EXERCISE BRIEF:
Start to finish, repeat the records exactly.

SOURCE INFORMATION:

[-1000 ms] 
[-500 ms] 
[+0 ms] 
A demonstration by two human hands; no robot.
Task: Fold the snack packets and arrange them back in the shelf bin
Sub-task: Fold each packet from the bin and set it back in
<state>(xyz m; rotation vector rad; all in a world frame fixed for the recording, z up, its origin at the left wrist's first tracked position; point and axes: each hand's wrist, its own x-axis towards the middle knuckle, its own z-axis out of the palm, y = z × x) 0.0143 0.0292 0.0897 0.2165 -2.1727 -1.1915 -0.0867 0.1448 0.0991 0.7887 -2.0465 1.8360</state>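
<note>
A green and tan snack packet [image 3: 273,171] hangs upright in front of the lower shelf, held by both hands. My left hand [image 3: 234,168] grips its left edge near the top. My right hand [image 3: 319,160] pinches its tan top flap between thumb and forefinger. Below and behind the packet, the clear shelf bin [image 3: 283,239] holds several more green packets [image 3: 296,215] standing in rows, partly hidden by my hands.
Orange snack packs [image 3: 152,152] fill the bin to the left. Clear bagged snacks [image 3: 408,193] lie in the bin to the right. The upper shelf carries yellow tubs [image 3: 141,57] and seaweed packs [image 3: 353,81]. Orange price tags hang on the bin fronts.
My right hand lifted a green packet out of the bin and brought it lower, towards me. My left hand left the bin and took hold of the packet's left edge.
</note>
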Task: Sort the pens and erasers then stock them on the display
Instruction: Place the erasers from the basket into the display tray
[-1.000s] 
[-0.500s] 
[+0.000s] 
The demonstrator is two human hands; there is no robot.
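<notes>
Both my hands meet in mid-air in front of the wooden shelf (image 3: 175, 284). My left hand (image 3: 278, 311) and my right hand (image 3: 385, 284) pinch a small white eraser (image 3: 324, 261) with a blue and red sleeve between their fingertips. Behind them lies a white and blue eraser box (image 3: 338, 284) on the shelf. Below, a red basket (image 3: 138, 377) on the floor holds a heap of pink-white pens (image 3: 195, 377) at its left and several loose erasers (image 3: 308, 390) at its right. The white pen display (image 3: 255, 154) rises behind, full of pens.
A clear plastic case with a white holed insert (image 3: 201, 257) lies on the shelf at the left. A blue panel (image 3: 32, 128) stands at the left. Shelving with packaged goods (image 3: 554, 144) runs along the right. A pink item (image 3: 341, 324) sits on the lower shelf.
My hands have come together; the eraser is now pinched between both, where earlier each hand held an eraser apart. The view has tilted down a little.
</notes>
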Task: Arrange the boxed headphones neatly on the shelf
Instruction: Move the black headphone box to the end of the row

TASK SOLUTION:
[-1000 ms] 
[-500 ms] 
[+0 ms] 
A demonstration by two human hands; no robot.
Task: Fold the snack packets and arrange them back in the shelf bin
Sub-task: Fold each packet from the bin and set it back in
<state>(xyz m; rotation vector rad; all in a world frame fixed for the recording, z up, its origin at the left wrist's first tracked position; point and axes: each hand's wrist, its own x-axis towards the middle knuckle, its own z-axis out of the palm, y = z × x) 0.0143 0.0292 0.0897 0.2165 -2.1727 -1.1915 -0.0867 0.1448 0.0991 0.7887 -2.0465 1.8360</state>
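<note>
A green and tan snack packet [image 3: 273,171] hangs upright in front of the lower shelf, held by both hands. My left hand [image 3: 234,168] grips its left edge near the top. My right hand [image 3: 319,160] pinches its tan top flap between thumb and forefinger. Below and behind the packet, the clear shelf bin [image 3: 283,239] holds several more green packets [image 3: 296,215] standing in rows, partly hidden by my hands.
Orange snack packs [image 3: 152,152] fill the bin to the left. Clear bagged snacks [image 3: 408,193] lie in the bin to the right. The upper shelf carries yellow tubs [image 3: 141,57] and seaweed packs [image 3: 353,81]. Orange price tags hang on the bin fronts.
My right hand lifted a green packet out of the bin and brought it lower, towards me. My left hand left the bin and took hold of the packet's left edge.
</note>
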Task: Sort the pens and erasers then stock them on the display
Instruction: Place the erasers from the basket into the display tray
[-1.000s] 
[-0.500s] 
[+0.000s] 
The demonstrator is two human hands; there is no robot.
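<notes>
Both my hands meet in mid-air in front of the wooden shelf (image 3: 175, 284). My left hand (image 3: 278, 311) and my right hand (image 3: 385, 284) pinch a small white eraser (image 3: 324, 261) with a blue and red sleeve between their fingertips. Behind them lies a white and blue eraser box (image 3: 338, 284) on the shelf. Below, a red basket (image 3: 138, 377) on the floor holds a heap of pink-white pens (image 3: 195, 377) at its left and several loose erasers (image 3: 308, 390) at its right. The white pen display (image 3: 255, 154) rises behind, full of pens.
A clear plastic case with a white holed insert (image 3: 201, 257) lies on the shelf at the left. A blue panel (image 3: 32, 128) stands at the left. Shelving with packaged goods (image 3: 554, 144) runs along the right. A pink item (image 3: 341, 324) sits on the lower shelf.
My hands have come together; the eraser is now pinched between both, where earlier each hand held an eraser apart. The view has tilted down a little.
</notes>
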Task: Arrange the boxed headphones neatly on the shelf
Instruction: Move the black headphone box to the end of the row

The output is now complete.